Description
Bugzilla Link | 37215 |
Version | trunk |
OS | Linux |
CC | @kcc,@pcc |
Extended Description
Currently, llvm-cfi-verify's logic for determining whether a branch is protected is fairly simple: it looks backwards from an indirect call and verifies that every code path leading to that call has a branch to a ud2 instruction. One of the sanity checks that llvm-cfi-verify puts in place is that it checks that the register could not have been modified between the branch to ud2 and the call; however, depending on instruction ordering this can happen when loading a pointer from a vtable.
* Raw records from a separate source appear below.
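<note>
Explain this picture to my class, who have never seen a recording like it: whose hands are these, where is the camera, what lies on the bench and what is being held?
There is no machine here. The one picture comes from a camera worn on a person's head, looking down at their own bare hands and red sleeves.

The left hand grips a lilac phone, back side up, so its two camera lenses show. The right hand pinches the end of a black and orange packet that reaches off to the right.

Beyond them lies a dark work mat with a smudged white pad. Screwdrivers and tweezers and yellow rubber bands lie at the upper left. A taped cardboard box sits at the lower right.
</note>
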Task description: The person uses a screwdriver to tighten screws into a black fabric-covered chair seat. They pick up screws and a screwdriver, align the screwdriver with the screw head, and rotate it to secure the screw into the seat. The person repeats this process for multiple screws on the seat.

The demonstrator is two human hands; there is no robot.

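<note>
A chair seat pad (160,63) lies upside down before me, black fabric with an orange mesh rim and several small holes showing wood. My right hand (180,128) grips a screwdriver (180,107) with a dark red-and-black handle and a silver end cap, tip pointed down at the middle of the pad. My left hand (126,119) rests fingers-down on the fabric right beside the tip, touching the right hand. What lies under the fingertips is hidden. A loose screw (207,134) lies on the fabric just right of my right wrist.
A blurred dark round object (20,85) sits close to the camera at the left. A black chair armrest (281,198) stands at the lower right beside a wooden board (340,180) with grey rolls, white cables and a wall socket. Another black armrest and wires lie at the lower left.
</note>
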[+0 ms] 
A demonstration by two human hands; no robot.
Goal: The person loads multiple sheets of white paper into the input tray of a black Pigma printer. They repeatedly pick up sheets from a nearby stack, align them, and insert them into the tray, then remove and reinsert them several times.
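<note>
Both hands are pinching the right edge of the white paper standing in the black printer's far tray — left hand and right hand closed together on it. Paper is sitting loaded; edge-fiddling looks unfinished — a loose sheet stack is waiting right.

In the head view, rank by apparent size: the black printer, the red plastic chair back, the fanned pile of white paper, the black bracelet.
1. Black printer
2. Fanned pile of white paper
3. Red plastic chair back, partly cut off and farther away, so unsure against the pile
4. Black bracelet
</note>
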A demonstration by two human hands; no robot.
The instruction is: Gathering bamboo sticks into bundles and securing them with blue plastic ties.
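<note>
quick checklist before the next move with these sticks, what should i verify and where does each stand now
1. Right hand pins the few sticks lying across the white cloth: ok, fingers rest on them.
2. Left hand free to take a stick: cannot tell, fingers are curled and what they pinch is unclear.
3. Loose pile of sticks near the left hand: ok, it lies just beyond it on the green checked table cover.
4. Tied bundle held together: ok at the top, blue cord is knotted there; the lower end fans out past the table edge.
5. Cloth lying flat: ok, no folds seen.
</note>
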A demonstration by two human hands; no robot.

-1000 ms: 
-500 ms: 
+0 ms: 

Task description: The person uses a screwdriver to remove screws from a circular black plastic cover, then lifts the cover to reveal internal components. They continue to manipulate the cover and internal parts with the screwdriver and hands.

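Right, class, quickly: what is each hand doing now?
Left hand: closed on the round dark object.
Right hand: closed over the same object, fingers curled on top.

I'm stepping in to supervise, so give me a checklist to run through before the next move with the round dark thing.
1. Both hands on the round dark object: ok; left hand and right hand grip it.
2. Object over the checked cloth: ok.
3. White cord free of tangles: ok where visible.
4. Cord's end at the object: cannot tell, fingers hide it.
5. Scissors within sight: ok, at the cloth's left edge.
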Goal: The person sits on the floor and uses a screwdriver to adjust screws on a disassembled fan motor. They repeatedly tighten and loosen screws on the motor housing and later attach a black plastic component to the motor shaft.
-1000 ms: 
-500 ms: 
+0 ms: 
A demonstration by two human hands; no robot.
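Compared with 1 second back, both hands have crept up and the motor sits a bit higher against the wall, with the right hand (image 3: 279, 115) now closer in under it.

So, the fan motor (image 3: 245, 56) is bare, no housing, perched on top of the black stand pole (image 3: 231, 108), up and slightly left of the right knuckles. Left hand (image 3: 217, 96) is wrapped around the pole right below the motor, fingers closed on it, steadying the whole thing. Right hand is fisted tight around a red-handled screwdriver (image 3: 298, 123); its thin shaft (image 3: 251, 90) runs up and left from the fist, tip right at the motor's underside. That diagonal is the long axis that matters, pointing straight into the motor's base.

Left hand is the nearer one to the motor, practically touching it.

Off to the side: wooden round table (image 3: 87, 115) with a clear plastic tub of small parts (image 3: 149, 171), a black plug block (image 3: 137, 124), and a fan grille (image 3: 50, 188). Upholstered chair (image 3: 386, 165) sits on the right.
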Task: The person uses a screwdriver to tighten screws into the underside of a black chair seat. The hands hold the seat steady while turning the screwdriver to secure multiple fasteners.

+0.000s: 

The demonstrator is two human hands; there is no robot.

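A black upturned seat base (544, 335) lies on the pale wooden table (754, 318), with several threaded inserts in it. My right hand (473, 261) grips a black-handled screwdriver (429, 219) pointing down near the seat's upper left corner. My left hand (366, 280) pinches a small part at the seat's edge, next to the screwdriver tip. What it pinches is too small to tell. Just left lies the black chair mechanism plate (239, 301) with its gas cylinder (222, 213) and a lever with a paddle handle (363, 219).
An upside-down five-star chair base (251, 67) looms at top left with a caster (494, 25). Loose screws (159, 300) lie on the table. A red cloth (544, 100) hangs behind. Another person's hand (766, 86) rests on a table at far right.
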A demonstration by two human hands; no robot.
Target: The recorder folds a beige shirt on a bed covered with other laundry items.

For example, the following is fine:
$ cat bug.S
.global main
main:
mov (%rax), %rbx
ja fail
call *%rbx
fail:
ud2
$ clang -g -o bug bug.S && llvm-cfi-verify bug
Instruction: 0x2010dd (PROTECTED): callq *%rbx
0x2010dd = bug.S:7:0 (frame_dummy)
Total Indirect CF Instructions: 1
Expected Protected: 1 (100.00%)
Unexpected Protected: 0 (0.00%)
Expected Unprotected: 0 (0.00%)
Unexpected Unprotected (BAD): 0 (0.00%)
However, the following fails:
$ cat bug.S
.global main
main:
ja fail
mov (%rax), %rbx
call *%rbx
fail:
ud2
$ clang -g -o bug bug.S && llvm-cfi-verify bug
Instruction: 0x2010dd (FAIL_REGISTER_CLOBBERED): callq *%rbx
0x2010dd = bug.S:7:0 (frame_dummy)
Total Indirect CF Instructions: 1
Expected Protected: 0 (0.00%)
Unexpected Protected: 0 (0.00%)
Expected Unprotected: 0 (0.00%)
Unexpected Unprotected (BAD): 1 (100.00%)
CLOBBERED failures account for a quarter of Unexpected Unprotected failures in Chrome. It's unclear to me if there's a simple way to fix this, to do it correctly we would need to look backwards at the whole comparison logic and ensure that the only allowed CLOBBER is derived from a memory load from register checked in the comparison. As a simpler compromise, we could fix it by ensuring that there is only a single allowed clobber, and that it is an explicit load from memory using a register as the base address.